Dari semua itu, proses gol bunuh diri Behich dapat menunjukkan salah satu alasan mengapa Pogba bisa bermain lebih maksimal saat mendapatkan kesempatan untuk maju ke depan:
Sedikit berada di wilayah permainan Australia, Pogba melakukan umpan satu dua sentuhan dengan Kylian Mbappe. Setelah itu, sampai di area sepertiga akhir, ia bergerak cepat ke depan untuk mengirim umpan ke arah Oliver Giroud. Menyadari pergerakan yang dilakukan Pogba, penyerang Chelsea tersebut berusaha menahan bola lebih lama. Ia baru mengirimkan umpan terobosan pelan saat Pogba masuk ke dalam kotak penalti Australia. Pogba lalu berusaha menguasai bola, tetapi Aziz Behich, yang menguasai bola terlebih dahulu, tak sengaja membelokkan bola ke dalam gawangnya.
Sayangnya, daripada lebih sering melakukan pergerakan seperti itu, Pogba justru lebih banyak membantu Kante mengatur tempo permainan Perancis. Di sepanjang babak pertama, terutama setelah Perancis melakukan empat tembakan ke gawang, Pogba, Kante, dan Toluliso bahkan sering berdekatan dengan pemain-pemain belakang Perancis. Hasilnya, Perancis kesulitan untuk mengirimkan umpan ke depan.
Saat bermain bersama Juventus pada musim 2015-2016, Pogba tidak menjalankan peran seperti itu. Bermain bersama Claudio Marchisio dan Sami Khedira di lini tengah, ia diberikan kebebasan untuk menyerang. Sementara Marchisio bertugas mengatur tempo permainan persis dari depan garis pertahanan dan Khedira menjadi petarung, Pogba sering muncul dari lini kedua untuk menciptakan perbedaan. Hasilnya, ia menikmati salah satu musim terbaiknya: Pogba mencetak 8 gol dan mencatatkan 12 asist.

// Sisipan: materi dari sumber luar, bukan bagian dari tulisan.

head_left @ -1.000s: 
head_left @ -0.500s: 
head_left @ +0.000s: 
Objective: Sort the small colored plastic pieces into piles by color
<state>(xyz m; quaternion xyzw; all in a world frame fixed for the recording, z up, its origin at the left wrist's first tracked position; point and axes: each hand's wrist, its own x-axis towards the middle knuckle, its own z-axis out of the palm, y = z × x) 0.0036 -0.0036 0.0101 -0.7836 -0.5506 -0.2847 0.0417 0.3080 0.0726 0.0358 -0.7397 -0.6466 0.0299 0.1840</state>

Jika Deschamps memainkan N’zonzi serta Kante sebagai pendamping Pogba di lini tengah, ia bisa meniru pendekatan Juventus tersebut. Terlebih, dalam beberapa atribut, N’zonzi dan Kante mempunyai kemiripan dengan Marchisio dan Khedira. Marchisio memang lebih dinamis daripada N’zonzi, tetapi keduanya pintar mengatur tempo permainan timnya. Sedangkan Kante, meski tak mempunyai kemampuan menyerang sebaik Khedira, kemampuan bertarungnya justru lebih bagus daripada pemain asal Chili tersebut.
Selain itu, saat Perancis kehilangan bola, kemampuan bertahan Pogba akan lebih berguna saat ia bermain lebih ke depan. Daripada melakukan intersep, Pogba lebih mahir melakukan tekel. Itu artinya, ia bisa lebih leluasa melakukannya saat bermain lebih ke depan daripada di belakang. Sewaktu bermain bersama Juventus, kemampuan tekelnya bahkan mampu membantu pressing yang kadang diterapkan oleh Conte maupun Allegri.
Meski begitu, keputusan tetap ada di tangah Deschamps. Yang jelas, dengan perannya sejauh ini, Pogba sering mendapatkan kritik. Jika Deschamps tidak segera melakukan perubahan, ia seharusnya ikut bertanggung jawab. Baik terhadap Pogba, juga terutama kepada timnas Perancis.